This sweltering week, the signs of a breakdown have been everywhere.
Train networks across Western Europe were snarled by heat that threatened to buckle tracks. Several nuclear reactors in France shuttered or slowed because the cooling water they were discharging into rivers was getting too hot. Museums curtailed hours because they couldn’t control the heat.
At a French auto plant, union leaders called for a strike, saying conditions on the factory floor had become excruciating. And electricity outages knocked out power for hundreds of thousands in France and Italy.
The heat seeped through thick-walled apartments and turned cities into hotboxes that couldn’t cool at night. Sleep-deprived Europeans staggered into parks after midnight, or joined in frenzies to buy portable air-conditioning units, or even sought refuge in hotels.
“Everyone is asking, why are we not ready?” said Francois Gemenne, a professor and specialist in environmental politics at HEC Paris, a business school. “We are becoming aware of our own vulnerability.”

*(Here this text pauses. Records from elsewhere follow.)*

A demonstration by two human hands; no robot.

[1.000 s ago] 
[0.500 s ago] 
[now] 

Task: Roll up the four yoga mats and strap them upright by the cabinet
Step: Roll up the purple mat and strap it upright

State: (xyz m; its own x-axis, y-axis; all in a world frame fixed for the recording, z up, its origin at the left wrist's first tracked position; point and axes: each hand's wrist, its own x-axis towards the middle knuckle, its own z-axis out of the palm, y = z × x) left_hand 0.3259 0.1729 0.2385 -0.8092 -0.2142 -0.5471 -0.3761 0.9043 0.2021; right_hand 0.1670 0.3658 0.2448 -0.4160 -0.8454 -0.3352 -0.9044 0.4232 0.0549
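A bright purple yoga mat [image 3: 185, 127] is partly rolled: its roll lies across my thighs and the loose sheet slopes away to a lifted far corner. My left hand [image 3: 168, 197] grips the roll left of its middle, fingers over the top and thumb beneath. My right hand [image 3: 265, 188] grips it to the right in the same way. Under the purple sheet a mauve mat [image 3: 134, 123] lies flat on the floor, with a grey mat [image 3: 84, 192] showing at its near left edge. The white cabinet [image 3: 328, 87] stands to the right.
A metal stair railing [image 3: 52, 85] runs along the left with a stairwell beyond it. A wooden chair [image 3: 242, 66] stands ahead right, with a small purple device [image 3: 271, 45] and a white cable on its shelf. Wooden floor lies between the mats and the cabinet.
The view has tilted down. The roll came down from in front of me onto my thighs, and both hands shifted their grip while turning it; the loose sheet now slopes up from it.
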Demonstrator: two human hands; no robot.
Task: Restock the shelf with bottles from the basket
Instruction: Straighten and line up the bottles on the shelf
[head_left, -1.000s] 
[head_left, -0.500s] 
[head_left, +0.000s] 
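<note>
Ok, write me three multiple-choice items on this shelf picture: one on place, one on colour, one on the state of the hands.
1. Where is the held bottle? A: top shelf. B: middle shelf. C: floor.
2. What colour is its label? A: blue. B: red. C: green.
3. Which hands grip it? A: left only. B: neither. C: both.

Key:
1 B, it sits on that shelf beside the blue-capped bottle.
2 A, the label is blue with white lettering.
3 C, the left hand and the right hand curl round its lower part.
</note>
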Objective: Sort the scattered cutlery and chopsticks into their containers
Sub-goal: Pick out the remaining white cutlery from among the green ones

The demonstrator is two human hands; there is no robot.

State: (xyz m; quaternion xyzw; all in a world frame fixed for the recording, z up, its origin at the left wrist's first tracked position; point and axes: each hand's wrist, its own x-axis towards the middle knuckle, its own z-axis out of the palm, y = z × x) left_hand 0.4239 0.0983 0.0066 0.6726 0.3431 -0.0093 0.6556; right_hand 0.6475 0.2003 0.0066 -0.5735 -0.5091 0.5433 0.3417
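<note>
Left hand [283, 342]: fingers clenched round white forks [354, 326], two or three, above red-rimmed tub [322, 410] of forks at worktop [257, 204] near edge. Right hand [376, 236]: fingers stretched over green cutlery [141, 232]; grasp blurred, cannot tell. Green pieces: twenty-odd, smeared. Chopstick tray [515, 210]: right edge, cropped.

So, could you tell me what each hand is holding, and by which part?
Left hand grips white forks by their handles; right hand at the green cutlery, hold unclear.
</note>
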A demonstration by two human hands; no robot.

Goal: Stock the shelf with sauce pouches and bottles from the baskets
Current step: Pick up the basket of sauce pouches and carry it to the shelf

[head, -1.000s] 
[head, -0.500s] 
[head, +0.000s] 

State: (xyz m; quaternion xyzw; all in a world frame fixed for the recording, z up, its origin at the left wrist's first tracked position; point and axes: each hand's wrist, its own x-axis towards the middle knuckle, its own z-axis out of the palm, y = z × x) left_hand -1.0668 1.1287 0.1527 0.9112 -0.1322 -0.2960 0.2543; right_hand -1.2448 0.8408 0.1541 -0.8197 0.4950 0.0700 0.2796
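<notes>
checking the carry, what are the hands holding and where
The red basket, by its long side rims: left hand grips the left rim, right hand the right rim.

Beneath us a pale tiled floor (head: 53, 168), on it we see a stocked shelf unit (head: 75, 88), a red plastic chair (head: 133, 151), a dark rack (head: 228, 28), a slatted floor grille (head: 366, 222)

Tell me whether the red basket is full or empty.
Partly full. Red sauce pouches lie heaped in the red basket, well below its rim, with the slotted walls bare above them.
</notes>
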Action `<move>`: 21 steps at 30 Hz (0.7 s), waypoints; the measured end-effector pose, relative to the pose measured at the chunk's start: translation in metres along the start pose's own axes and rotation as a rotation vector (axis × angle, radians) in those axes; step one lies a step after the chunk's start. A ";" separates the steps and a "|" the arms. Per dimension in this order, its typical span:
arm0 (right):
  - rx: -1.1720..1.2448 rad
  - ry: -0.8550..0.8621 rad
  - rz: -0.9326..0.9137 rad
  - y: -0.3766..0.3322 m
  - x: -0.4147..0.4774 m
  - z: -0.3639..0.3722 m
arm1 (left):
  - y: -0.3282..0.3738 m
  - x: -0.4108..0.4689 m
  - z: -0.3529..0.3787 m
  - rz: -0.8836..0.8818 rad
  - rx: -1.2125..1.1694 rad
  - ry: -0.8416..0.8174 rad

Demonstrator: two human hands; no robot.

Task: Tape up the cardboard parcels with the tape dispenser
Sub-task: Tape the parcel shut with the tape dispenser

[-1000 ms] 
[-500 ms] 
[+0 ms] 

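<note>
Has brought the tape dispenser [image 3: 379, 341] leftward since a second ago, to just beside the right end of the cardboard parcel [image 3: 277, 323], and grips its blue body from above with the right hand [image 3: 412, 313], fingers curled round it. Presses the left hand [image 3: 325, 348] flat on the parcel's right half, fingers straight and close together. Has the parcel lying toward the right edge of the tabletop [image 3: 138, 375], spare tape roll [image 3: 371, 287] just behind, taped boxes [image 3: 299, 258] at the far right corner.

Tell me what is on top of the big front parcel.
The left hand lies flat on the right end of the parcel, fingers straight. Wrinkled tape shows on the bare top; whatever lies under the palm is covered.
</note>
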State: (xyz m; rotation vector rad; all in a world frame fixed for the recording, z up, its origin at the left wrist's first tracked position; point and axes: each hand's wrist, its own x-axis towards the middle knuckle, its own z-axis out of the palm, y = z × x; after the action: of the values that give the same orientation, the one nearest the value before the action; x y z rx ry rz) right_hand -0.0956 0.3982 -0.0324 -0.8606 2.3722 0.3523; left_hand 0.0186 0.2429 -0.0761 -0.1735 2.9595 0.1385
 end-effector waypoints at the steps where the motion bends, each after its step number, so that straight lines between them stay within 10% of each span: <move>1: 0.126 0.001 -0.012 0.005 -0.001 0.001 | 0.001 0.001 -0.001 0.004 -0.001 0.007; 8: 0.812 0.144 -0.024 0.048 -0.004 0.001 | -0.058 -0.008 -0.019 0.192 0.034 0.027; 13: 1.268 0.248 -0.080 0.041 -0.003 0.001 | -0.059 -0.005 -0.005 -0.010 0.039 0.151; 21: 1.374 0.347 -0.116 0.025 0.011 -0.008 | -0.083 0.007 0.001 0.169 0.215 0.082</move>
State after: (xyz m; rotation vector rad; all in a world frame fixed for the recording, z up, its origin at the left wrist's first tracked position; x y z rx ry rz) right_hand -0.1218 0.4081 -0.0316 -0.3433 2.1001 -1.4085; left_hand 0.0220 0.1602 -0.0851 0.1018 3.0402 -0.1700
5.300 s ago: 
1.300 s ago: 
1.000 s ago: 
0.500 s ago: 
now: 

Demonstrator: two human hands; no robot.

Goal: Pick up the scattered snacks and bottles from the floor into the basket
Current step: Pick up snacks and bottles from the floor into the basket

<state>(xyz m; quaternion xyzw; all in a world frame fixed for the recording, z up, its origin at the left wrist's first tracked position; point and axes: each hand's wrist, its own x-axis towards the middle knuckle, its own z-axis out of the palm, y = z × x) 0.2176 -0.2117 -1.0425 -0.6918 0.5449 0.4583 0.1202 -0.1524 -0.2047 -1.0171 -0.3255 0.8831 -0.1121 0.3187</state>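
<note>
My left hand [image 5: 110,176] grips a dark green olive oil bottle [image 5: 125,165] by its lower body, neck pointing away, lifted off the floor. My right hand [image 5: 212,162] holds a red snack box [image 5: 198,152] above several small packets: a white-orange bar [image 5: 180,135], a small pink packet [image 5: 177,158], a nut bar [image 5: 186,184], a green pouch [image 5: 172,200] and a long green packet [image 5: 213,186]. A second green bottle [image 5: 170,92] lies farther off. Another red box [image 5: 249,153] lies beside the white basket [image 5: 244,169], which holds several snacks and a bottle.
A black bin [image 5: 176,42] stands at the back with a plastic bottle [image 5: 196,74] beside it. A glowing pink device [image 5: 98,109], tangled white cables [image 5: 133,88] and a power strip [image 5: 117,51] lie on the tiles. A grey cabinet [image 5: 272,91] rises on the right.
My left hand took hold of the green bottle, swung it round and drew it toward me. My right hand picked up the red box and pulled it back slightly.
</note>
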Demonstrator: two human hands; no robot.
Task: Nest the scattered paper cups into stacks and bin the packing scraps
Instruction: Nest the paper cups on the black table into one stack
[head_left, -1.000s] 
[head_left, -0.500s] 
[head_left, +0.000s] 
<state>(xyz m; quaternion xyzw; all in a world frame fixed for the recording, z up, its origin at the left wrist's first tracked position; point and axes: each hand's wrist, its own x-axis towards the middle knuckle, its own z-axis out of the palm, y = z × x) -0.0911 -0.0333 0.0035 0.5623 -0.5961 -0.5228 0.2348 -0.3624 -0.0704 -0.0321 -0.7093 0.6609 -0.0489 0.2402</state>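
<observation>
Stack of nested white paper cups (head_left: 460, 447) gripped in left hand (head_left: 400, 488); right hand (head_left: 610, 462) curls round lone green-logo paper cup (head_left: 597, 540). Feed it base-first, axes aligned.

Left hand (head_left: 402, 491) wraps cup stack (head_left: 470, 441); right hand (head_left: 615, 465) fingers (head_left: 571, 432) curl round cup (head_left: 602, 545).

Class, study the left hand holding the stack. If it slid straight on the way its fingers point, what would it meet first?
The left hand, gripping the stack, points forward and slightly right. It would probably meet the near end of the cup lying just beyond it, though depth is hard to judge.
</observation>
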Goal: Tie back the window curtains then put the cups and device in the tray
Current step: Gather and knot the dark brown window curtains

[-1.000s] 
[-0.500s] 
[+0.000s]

The heat wave, holding its grip for nearly a week, has toppled temperature records in Britain, Spain and France. It’s also hastened a realization that Europe isn’t prepared for what is coming as heat waves intensify because of rising greenhouse gas emissions. The world’s fastest-warming continent is filled with buildings and infrastructure designed for a climate that no longer exists.
That is making extreme stretches of high temperatures far more disruptive in Europe than in parts of the world more accustomed to such conditions. A recent report from Allianz, the German financial and insurance company, singled out Italy, France, Germany and Spain as among the “most exposed economies” to economic losses from heat.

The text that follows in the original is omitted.